Exercise » Everything from the line holding "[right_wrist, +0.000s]" to the last line of the material below must be retyped exactly, minus any pictures.

Dataset excerpt »
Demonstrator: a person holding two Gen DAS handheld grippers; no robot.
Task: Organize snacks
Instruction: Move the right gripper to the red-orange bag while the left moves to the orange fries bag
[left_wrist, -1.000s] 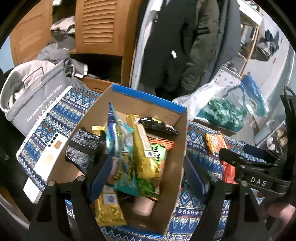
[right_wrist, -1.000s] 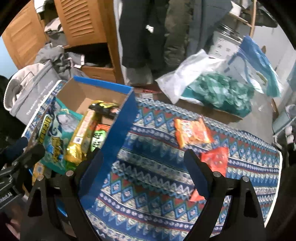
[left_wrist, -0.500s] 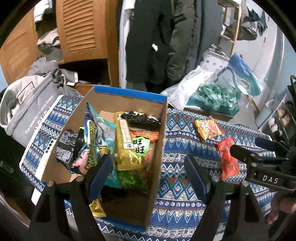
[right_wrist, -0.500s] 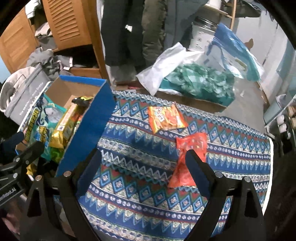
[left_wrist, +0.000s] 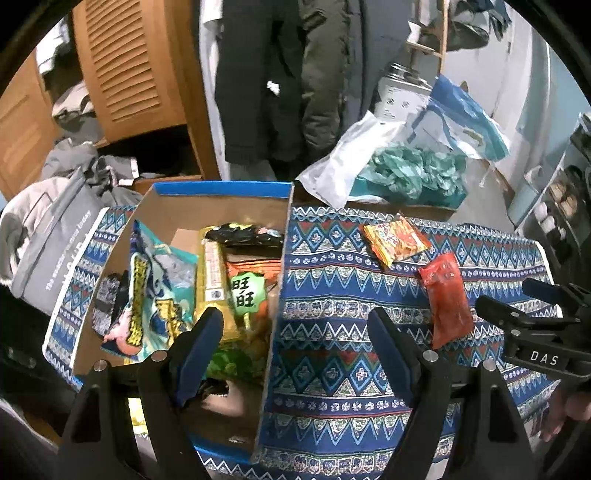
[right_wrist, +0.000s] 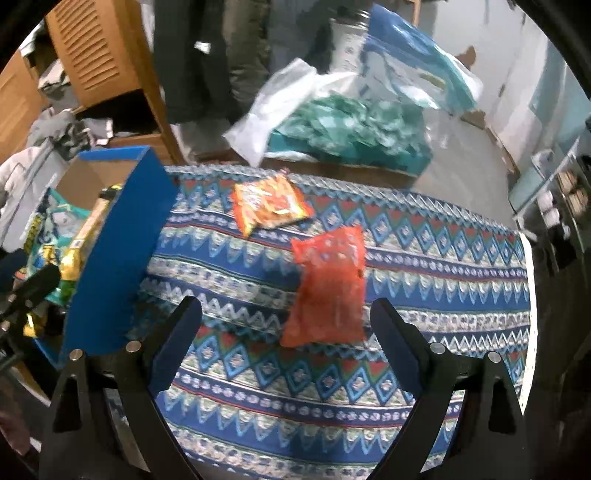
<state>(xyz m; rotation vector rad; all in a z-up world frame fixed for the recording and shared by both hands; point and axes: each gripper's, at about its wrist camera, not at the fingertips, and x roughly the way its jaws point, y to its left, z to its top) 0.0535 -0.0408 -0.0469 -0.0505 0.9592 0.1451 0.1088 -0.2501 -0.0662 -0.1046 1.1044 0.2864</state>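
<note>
A blue cardboard box (left_wrist: 221, 188) (right_wrist: 122, 251) holds several snack packs, among them a teal bag (left_wrist: 155, 291) and a green-labelled pack (left_wrist: 247, 291). On the patterned cloth (left_wrist: 332, 332) (right_wrist: 424, 258) lie an orange packet (left_wrist: 395, 240) (right_wrist: 269, 206) and a red packet (left_wrist: 447, 299) (right_wrist: 328, 288). My left gripper (left_wrist: 295, 328) hangs open over the box's right wall, holding nothing. My right gripper (right_wrist: 286, 317) is open above the red packet's near end, apart from it; it also shows at the right (left_wrist: 532, 317).
Beyond the table sit a white plastic bag (left_wrist: 347, 166) with green stuffing (left_wrist: 413, 173), a blue bag (left_wrist: 465, 114), hanging coats (left_wrist: 280, 81) and a louvred wooden cabinet (left_wrist: 125, 66). A grey bag (left_wrist: 51, 236) leans at the left. Shelves stand at the far right.
Both grippers have slid to the right across the table. The left went from over the box's middle to its right wall; the red packet has come between the right gripper's fingers in view.
</note>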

Response to the exercise »
[right_wrist, +0.000s] 
<state>(xyz m; rotation vector rad; all in a z-up world frame fixed for the recording and shared by both hands; point and axes: each gripper's, at about its wrist camera, not at the fingertips, and x roughly the way its jaws point, y to its left, z to its top) 0.0535 -0.0408 -0.0469 -0.0505 0.9592 0.1451 0.1088 -0.2501 -0.0662 -0.1046 1.1044 0.2864</state>
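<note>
A blue cardboard box (left_wrist: 221, 188) (right_wrist: 122, 251) holds several snack packs, among them a teal bag (left_wrist: 155, 291) and a green-labelled pack (left_wrist: 247, 291). On the patterned cloth (left_wrist: 332, 332) (right_wrist: 424, 258) lie an orange packet (left_wrist: 395, 240) (right_wrist: 269, 206) and a red packet (left_wrist: 447, 299) (right_wrist: 328, 288). My left gripper (left_wrist: 295, 328) hangs open over the box's right wall, holding nothing. My right gripper (right_wrist: 286, 317) is open above the red packet's near end, apart from it; it also shows at the right (left_wrist: 532, 317).
Beyond the table sit a white plastic bag (left_wrist: 347, 166) with green stuffing (left_wrist: 413, 173), a blue bag (left_wrist: 465, 114), hanging coats (left_wrist: 280, 81) and a louvred wooden cabinet (left_wrist: 125, 66). A grey bag (left_wrist: 51, 236) leans at the left. Shelves stand at the far right.
Both grippers have slid to the right across the table. The left went from over the box's middle to its right wall; the red packet has come between the right gripper's fingers in view.
</note>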

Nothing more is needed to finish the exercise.